Damit ist nicht impliziert, dass Gemeinschaftsschulen aus vielfältigen Gründen – zum Beispiel zur besseren regionalen Schulversorgung, zur Verbesserung der sozialen Komposition von Schulen in Problemgebieten, zur Integration von Hauptschulen und Realschulen – keine sinnvollen Einrichtungen wären. Es kann auch nicht ausgeschlossen werden, dass andere interne Organisationsformen von Gemeinschaftsschulen als jene, die in der LifE-Studie erfasst wurden, zu größerer Chancengleichheit auch auf lange Sicht führen könnten. Schließlich ist jenseits einer pragmatischen Position, die von der Wirksamkeit bestimmter Maßnahmen ausgeht, eine gesinnungsethische Haltung durchaus legitim. Sie postuliert jenseits der obigen Wirksamkeitsargumente, dass eine frühe Trennung der Kinder in verschiedene Schulformen ethisch nicht akzeptabel sei, da es Menschen im unmündigen Alter auf differenzielle Lebensgeschichten festlege. Es sei danach solange damit zu warten, bis die betroffenen Kinder selber als Akteure wirksam werden können. Die hier vorgestellten Daten machen eine solche Argumentation nicht unsinnig. Sie mahnen lediglich an, die Wirksamkeit einer solchen Maßnahme nicht zu überschätzen und sie in einen systemischen Kontext zu stellen, bei einer Aufschiebung von Entscheidungen für Bildungswege in verschiedenen Schulformen also nicht stehen zu bleiben.

Unter Wirksamkeitsprämissen liegt es nahe, zusätzlich nach stärkeren Instrumenten zu suchen, die soziale Herkunft und Bildungslaufbahnen entkoppeln könnten.
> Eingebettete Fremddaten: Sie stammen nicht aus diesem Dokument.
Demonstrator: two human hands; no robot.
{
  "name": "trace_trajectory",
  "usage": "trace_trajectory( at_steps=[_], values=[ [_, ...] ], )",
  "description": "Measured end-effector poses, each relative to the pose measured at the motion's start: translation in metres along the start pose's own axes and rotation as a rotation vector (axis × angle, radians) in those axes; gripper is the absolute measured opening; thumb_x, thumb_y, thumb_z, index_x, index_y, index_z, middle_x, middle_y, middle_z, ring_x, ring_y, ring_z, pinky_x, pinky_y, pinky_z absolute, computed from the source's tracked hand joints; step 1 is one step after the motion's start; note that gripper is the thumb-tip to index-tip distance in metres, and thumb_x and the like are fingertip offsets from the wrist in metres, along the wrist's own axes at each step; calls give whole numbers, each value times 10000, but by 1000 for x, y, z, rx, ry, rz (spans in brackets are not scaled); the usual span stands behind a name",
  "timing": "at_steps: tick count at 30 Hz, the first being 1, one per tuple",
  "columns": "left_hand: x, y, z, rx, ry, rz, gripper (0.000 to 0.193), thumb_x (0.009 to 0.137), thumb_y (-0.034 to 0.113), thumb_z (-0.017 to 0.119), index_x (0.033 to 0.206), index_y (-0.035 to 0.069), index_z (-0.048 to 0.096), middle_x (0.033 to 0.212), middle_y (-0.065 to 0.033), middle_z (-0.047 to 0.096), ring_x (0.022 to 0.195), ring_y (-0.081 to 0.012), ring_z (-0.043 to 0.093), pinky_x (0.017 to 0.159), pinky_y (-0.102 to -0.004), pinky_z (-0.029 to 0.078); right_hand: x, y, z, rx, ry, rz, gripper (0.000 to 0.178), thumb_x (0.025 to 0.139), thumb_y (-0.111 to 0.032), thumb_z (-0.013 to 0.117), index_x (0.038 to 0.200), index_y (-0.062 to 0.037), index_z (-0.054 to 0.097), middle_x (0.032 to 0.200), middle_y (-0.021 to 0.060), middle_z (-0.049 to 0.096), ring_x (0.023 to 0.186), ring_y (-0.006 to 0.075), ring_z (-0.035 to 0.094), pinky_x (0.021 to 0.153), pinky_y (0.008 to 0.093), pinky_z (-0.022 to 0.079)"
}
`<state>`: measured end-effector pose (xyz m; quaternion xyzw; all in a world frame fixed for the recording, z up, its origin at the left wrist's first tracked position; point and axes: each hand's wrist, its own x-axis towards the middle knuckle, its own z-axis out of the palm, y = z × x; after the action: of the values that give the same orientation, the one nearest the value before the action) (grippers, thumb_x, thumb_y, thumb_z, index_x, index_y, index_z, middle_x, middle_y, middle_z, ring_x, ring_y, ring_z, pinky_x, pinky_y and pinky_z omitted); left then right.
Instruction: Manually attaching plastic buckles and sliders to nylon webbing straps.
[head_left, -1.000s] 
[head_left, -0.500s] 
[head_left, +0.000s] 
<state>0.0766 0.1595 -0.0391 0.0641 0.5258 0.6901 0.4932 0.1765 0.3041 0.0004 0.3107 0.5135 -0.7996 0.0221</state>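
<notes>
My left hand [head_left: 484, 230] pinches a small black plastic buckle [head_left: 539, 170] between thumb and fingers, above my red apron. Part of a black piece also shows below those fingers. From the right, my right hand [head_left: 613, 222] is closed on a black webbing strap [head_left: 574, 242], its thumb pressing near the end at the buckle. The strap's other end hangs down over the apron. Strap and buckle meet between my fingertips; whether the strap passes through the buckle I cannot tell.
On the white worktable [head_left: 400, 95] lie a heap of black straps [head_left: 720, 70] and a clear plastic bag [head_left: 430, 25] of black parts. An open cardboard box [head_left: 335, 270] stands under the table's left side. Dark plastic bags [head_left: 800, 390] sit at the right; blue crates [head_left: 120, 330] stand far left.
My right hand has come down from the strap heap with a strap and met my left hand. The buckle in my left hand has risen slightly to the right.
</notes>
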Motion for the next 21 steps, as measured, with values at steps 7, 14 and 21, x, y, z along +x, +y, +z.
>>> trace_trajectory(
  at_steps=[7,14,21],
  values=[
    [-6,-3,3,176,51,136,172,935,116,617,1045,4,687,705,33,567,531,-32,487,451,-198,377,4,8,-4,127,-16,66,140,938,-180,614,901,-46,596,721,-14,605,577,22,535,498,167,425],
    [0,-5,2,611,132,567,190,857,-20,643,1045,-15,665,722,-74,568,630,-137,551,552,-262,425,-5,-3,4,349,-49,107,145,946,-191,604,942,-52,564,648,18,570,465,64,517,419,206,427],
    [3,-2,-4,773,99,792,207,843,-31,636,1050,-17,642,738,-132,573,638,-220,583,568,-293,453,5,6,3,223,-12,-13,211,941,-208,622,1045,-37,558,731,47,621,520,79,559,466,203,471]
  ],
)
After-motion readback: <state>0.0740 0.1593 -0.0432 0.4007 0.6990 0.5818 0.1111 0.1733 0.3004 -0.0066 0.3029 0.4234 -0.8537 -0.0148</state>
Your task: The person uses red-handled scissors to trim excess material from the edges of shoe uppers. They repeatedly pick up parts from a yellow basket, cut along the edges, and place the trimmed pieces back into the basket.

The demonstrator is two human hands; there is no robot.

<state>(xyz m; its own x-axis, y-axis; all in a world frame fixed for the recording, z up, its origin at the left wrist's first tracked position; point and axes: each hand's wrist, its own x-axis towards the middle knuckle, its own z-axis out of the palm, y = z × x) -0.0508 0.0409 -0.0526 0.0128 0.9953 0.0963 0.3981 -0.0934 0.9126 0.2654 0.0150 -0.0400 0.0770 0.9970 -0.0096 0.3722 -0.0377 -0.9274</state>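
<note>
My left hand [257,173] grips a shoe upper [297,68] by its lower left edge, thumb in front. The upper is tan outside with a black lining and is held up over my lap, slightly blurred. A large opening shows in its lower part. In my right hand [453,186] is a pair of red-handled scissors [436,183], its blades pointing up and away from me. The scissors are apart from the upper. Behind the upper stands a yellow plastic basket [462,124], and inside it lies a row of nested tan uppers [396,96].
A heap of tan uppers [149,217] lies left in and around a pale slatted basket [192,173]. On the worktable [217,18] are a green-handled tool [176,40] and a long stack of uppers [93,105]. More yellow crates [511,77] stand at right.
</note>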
Sie sollen hier sozialstaatliche und kompensatorische genannt werden, da sie nicht in demokratisch-liberalen Regelungen und damit freien Nutzungsmöglichkeiten bestehen, sondern in sozial fokussierten Förderangeboten. Diese Interventionen würden sich nicht an alle richten, sondern auf jene Gruppen konzentrieren, deren Ressourcen zu schwach sind, um eine optimale Förderung sicherzustellen. Dazu zählen Strategien der gezielten Frühförderung, der fokussierten Förderung von Ganztagsschulen in sozial belasteten Schulformen und Wohnvierteln sowie die Förderung der Grundkompetenzen der 20 % Risikokinder. Auch institutionelle Regelungen, um zweite und dritte Wege zu höherer Bildung zu ermöglichen, sind zu dieser Gruppe fokussierter Opportunitätsveränderungen zu zählen. Das Kernanliegen wäre hier dies, sozial gestaffelt zusätzliche Lernzeiten, Lernwege und produktive Erlebniswelten für Schülergruppen zu organisieren und zu finanzieren, um die Grundrechte auf optimale Förderung und Chancengerechtigkeit einzulösen.

Beide Klassen von Instrumenten sind wichtig. Von beiden ist aber nicht zu erwarten, dass Gleichheit geschaffen wird, wohl aber dass Ungleichheit gemildert wird. Von fokussierten Förderanstrengungen ist zu hoffen, dass sie dazu beitragen, über Bildungsprozesse das Basisniveau an Qualifikationen so zu verbessern, dass eine optimale Teilhabe am gesellschaftlichen Leben für alle gesichert wird.